La radicalisation de la France serait la fin de l'UE
Une division de la société française au lendemain des attaques terroristes de Paris aurait des conséquences funestes pour le reste de l'Europe, met en garde le quotidien conservateur Financial Times : "Si la France, le pays qui présente la plus grande population musulmane de l'UE, devait sombrer dans l'extrémisme politique, entraînant des tensions communautaires, le reste de l'Europe en tirerait un triste enseignement. Dans la pratique, si Marine Le Pen remportait les présidentielles de 2017, il y a fort à parier que l'UE s'effondrerait. En effet, on a du mal à s'imaginer que l'Allemagne puisse coopérer avec un gouvernement d'extrême droite en France. Le délabrement de l'UE, assorti d'une montée de l'extrême droite, serait la recette infaillible d'un retour des nationalismes et des communautarismes en Europe."

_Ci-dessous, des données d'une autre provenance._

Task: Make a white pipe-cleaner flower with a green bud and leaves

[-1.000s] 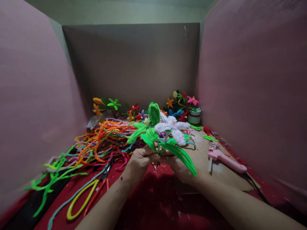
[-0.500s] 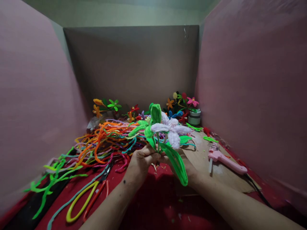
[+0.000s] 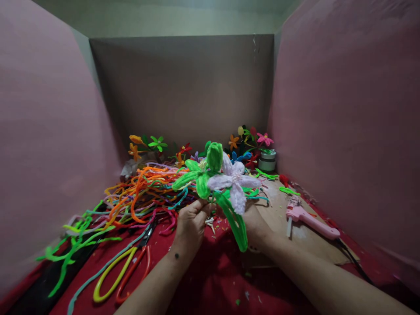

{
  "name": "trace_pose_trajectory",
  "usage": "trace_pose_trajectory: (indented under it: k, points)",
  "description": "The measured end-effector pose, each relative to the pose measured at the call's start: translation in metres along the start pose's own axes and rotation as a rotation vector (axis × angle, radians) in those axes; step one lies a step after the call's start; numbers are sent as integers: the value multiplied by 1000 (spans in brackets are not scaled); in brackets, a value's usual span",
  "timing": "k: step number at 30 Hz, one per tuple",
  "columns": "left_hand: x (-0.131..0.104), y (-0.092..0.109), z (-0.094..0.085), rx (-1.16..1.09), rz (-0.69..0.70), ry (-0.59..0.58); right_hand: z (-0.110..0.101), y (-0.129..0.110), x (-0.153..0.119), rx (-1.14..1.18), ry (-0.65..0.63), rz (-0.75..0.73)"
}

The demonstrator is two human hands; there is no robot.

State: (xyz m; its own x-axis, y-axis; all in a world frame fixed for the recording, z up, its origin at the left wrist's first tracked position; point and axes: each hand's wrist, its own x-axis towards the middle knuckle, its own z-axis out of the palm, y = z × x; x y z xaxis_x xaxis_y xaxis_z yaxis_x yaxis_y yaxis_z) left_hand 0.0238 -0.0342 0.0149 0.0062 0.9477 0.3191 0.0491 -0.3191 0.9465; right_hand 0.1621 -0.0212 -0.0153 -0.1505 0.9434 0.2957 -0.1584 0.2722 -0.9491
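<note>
- Flower bunch (image 3: 217, 182) of fuzzy stems held up at centre, just above the red cloth (image 3: 213, 280), blooms uppermost.
- In it: a green flower (image 3: 202, 185) on the left, a green bud (image 3: 215, 156) at the top, a whitish-lilac flower (image 3: 239, 180) on the right, overlapping the green one. Long looped green leaf (image 3: 235, 223) hangs down toward the wearer, in front of the right hand.
- Left hand (image 3: 193, 223): thumb and fingers pinching the stems just under the green flower.
- Right hand (image 3: 255, 223): close in behind the leaf and a whitish petal; fingers hidden, cannot tell whether pinching or spread.
- Below the stems: small white sprigs (image 3: 210, 224) and scattered scraps on the cloth.
- Left: scissors (image 3: 147, 236), one yellow handle, one red, handles toward the wearer; beyond them a tangled heap of coloured strands (image 3: 144, 188), orange most plentiful.
- Right: pink glue gun (image 3: 310, 221) lying on cardboard (image 3: 278, 203).
- Far back: pink flower (image 3: 265, 139) above a pale jar (image 3: 267, 162); bright green flower (image 3: 158, 143) on the left.
</note>
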Motion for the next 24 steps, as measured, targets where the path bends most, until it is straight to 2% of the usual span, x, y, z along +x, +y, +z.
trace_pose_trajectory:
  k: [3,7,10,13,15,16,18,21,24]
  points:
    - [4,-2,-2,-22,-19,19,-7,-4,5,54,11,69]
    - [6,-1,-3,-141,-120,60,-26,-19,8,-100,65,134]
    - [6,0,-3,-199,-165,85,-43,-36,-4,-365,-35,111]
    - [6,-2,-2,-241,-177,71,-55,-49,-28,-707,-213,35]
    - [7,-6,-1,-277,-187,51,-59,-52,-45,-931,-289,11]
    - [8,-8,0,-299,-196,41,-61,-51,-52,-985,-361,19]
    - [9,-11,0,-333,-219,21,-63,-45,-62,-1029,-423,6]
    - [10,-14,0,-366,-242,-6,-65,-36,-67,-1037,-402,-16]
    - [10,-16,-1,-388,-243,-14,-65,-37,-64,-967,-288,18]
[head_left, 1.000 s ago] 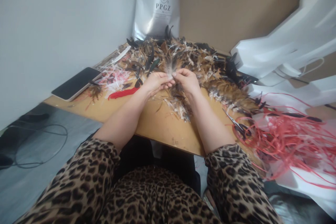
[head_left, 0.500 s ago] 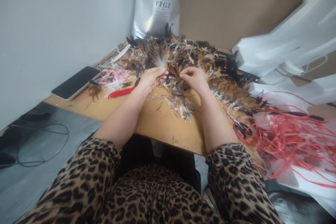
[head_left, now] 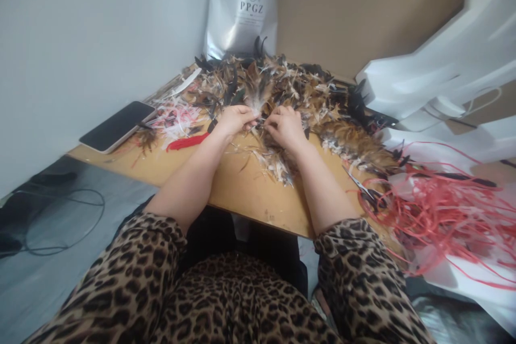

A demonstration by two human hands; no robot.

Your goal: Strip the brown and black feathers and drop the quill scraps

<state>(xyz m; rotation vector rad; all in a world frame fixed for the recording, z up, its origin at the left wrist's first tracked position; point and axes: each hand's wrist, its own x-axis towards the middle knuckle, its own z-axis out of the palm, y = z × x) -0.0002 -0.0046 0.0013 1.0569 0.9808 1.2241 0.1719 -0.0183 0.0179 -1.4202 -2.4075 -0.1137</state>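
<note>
My left hand [head_left: 237, 120] is closed in a pinch on the pale base of a small feather bunch [head_left: 258, 94], whose brown tips fan upward. Close by on the right, my right hand [head_left: 285, 124] has its fingers curled and pressed together beside that base. Whether a feather is between them is too small to make out. A large heap of brown, black and white feathers [head_left: 314, 94] spreads behind both hands. Below them lie loose whitish feathers [head_left: 276, 166] on the wooden table [head_left: 250, 193].
A phone [head_left: 116, 126] lies at the left edge, near pink and white strips [head_left: 177, 118] and a red bundle [head_left: 187, 142]. Scissors [head_left: 368, 191] and tangled red ribbon [head_left: 447, 220] are right. A silver bag [head_left: 242, 27] stands behind; a white machine [head_left: 435, 54] rises at right.
My right hand has moved left, closer to my left hand, and its fingers have turned inward. The feather bunch in my left hand has shifted slightly right.
</note>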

La marche républicaine, un grand moment d'hypocrisie
A la marche républicaine organisée dimanche à Paris, on a vu défiler des politiques qui, dans leur pays, écrouent les journalistes et bafouent allègrement la liberté d'expression, déplore le journal de centre-gauche Süddeutsche Zeitung : "En première ligne, on trouvait le Premier ministre turc, Ahmet Davutoğlu. Son pays bloque Twitter et Facebook lorsque son gouvernement a mauvaise presse. … En Egypte, 18 reporters critiques sont en prison, ce qui n'a pas empêché le ministre des Affaires étrangères Sameh Choukryou de se joindre à ses homologues. On a également eu droit à de grands gestes venant du ministre des Affaires étrangères russes, Sergueï Lavrov, dont le gouvernement emprisonne des blogueurs et muselle la presse. Ils veulent tous 'être Charlie', mais ils ne le sont pas. Les grands moments de consternation sont souvent aussi de grands moments d'hypocrisie. Si ces puissants voulaient réellement défendre la liberté de la presse, ils auraient du pain sur la planche dans leur propre pays."